* _Work order_: Which lines of the records below contain the string "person"? Report each of them.

══ Given records ══

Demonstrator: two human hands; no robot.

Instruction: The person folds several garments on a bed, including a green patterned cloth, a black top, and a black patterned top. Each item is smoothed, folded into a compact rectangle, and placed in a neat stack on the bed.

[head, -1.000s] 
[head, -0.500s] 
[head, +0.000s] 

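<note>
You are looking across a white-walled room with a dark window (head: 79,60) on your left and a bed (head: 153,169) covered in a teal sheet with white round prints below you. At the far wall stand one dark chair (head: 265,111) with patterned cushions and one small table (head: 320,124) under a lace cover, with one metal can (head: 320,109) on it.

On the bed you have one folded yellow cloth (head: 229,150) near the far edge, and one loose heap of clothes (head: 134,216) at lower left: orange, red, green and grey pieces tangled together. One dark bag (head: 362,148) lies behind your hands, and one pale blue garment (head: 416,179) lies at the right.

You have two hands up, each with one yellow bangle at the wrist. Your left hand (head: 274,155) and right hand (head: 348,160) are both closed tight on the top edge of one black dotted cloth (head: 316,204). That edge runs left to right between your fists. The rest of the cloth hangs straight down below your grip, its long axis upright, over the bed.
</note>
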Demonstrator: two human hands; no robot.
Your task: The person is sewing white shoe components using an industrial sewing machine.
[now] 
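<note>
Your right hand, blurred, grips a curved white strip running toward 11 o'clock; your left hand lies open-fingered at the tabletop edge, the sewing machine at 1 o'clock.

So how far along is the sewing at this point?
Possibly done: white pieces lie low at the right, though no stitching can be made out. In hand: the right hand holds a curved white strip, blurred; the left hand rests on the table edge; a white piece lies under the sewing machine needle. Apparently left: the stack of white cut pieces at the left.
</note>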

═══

* _Answer below_:
Instruction: The person folds several garments on a bed, including a green patterned cloth, a black top, and a black patterned top. Each item is smoothed, folded into a compact rectangle, and placed in a neat stack on the bed.
Your task: The person is sewing white shoe components using an industrial sewing machine.

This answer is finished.